Eigentlich sollte der Grundsatz "Transparenz für die Mächtigen und Schutz der Privatsphäre für die Schwachen" gelten, aber das Gegenteil ist der Fall. Große Institutionen hüllen sich in undurchsichtige Verschwiegenheitserklärungen und komplizierte Vertragskonstrukte, glauben aber dazu berechtigt zu sein, alle andere "nackt" zu sehen.
Der Autor betrachtet in diesem Zusammenhang die vielen Gesichter von Big Brother, nicht nur Finanzinstitute und Staaten, sondern auch im Kleinen z. B. die Überwachung des (Ausgabe-)Verhaltens durch Apps (Haushaltsplanung, "Selbstvermessung") und erklärt, was hintern den neuen Ideen "Big Bouncer" und "Big Butler" steckt.
Wer das Gefühl hat, überwacht zu werden, verändert sein Verhalten. Er kauft bestimmte Dinge nicht mehr, weil sie evtl. den Kreditscore oder die Versicherungsprämie oder die Einstufung in gute und schlechte Bürger (China) beeinflussen. Noch ist unser Zahlungssystem fragmentiert und auf verschiedene physische und digitale Formen aufgeteilt, aber das verändert sich gerade oder ist bereits - wie in China - kein Zukunftsszenario mehr.
Auch das spannende Thema Kryptogeld thematisiert Scott ausführlich und bringt eine sehr gute und verständliche Einführung zur Blockchain, auch wenn die vereinfachte Beschreibung immer noch "intellektuell anspruchsvoll" ist, wie der Autor selbst schreibt. Aber Scott gelingt es mit vielen Metaphern das Thema auch Einsteigern nachvollziehbar näher zu bringen. Insgesamt beurteilt er die "Krypto-Token" - er spricht ungern von Währungen - eher kritisch und sieht sie eher als Tausch- und Sammlerobjekte an.
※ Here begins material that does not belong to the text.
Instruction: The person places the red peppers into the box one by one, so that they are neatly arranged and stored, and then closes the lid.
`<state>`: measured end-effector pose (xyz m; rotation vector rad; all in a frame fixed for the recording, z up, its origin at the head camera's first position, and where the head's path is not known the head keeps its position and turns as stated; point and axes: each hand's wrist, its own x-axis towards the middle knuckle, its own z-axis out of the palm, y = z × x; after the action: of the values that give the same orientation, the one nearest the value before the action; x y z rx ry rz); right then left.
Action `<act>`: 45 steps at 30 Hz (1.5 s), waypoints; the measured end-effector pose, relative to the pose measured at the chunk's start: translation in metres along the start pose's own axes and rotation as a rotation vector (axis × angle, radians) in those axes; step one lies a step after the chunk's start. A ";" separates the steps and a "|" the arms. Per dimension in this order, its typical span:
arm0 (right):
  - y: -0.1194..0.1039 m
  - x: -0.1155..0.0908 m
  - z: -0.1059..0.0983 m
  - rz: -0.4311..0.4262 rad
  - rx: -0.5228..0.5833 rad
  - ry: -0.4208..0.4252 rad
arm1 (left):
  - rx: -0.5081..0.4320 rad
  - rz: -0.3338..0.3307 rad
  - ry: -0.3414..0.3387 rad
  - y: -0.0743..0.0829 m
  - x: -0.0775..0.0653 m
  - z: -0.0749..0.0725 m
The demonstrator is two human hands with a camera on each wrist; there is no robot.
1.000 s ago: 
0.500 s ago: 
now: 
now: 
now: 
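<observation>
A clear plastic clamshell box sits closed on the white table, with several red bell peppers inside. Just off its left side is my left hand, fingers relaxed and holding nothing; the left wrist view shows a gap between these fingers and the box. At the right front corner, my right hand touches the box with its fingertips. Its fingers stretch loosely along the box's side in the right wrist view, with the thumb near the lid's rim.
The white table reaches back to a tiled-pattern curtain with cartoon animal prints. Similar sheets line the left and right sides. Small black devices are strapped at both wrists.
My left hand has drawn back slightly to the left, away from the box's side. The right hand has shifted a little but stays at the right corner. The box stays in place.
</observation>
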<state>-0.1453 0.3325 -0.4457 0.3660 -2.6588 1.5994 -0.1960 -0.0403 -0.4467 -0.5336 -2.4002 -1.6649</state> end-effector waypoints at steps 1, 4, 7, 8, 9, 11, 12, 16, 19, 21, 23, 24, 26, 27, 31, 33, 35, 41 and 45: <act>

Scotts "Cloudmoney" hat mich gefesselt, weil er es immer wieder schafft, komplizierte Sachverhalte verständlich und nachhaltig (!) zu erklären, zu analysieren und auf die falschen Narrativen und drohenden Gefahren hinzuweisen. Man sollte kein Kapitel überspringen, auch weil die Beispiele teils aufeinander aufbauen. Ein spannendes, und wie ich finde auch wichtiges Buch.
(Dieses Buch wurde mir vom Verlag kostenfrei zur Verfügung gestellt. Auf meine Rezension wurde kein Einfluss genommen, der Inhalt stellt meine persönliche Meinung dar.)